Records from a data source
^^^^
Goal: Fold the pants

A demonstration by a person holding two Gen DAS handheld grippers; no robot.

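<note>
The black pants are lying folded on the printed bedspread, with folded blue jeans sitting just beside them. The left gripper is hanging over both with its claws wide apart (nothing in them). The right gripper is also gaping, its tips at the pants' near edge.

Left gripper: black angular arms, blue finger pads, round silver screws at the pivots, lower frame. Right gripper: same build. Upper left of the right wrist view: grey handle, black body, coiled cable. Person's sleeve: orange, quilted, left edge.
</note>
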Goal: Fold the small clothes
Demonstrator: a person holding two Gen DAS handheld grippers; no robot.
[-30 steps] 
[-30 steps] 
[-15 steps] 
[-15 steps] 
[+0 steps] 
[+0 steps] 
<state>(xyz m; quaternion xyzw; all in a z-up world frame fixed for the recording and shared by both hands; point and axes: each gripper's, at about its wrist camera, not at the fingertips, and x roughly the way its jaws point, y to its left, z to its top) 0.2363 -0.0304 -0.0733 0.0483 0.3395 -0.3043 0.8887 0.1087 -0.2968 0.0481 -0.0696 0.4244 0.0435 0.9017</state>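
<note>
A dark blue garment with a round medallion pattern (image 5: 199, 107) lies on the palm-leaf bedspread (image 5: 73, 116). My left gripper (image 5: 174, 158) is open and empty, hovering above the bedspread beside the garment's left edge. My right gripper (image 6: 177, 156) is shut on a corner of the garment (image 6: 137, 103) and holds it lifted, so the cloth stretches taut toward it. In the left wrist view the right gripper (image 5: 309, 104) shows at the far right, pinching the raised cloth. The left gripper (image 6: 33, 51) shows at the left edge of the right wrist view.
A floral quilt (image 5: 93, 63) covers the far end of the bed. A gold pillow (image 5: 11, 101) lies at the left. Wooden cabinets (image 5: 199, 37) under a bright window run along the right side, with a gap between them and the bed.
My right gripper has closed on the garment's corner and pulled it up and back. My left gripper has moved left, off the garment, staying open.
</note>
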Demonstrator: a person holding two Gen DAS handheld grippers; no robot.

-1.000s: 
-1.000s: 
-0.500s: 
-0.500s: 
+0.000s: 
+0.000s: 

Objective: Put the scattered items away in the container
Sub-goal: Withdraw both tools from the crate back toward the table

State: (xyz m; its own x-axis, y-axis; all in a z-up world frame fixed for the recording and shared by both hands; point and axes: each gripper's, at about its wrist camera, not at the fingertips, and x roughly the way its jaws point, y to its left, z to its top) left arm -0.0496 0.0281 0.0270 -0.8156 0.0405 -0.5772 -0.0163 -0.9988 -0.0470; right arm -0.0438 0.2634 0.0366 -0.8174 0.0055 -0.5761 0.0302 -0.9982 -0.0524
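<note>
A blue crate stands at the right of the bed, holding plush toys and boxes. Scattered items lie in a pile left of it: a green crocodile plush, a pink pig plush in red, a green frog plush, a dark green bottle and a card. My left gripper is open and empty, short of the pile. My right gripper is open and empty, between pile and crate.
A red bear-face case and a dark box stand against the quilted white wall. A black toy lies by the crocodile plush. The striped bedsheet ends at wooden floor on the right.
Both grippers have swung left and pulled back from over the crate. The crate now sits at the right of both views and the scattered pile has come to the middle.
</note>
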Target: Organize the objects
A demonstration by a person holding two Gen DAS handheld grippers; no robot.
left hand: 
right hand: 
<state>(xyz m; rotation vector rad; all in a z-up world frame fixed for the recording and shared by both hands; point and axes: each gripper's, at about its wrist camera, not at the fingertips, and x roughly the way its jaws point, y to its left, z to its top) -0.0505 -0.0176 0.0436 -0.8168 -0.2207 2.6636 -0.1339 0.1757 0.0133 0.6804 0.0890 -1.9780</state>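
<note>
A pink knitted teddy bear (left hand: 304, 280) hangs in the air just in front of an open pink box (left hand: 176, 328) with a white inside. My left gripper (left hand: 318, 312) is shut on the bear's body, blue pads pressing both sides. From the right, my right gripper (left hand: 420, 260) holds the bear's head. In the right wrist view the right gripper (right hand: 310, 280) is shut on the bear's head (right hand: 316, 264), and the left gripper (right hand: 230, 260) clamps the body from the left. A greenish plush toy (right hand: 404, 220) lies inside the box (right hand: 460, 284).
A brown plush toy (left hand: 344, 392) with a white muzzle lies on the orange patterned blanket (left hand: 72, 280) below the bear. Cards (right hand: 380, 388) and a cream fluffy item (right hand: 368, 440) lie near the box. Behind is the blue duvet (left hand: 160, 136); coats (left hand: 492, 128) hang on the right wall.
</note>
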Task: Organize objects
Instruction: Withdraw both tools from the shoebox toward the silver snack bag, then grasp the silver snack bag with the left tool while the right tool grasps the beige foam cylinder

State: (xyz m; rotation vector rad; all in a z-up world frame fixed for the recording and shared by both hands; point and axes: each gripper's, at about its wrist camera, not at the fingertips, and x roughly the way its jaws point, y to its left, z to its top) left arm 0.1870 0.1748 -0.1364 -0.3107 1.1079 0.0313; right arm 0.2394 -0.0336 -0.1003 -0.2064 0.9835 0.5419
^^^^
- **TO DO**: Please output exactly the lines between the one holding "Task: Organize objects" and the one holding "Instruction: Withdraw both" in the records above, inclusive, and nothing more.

- **WRITTEN ANSWER**:
Task: Organize objects
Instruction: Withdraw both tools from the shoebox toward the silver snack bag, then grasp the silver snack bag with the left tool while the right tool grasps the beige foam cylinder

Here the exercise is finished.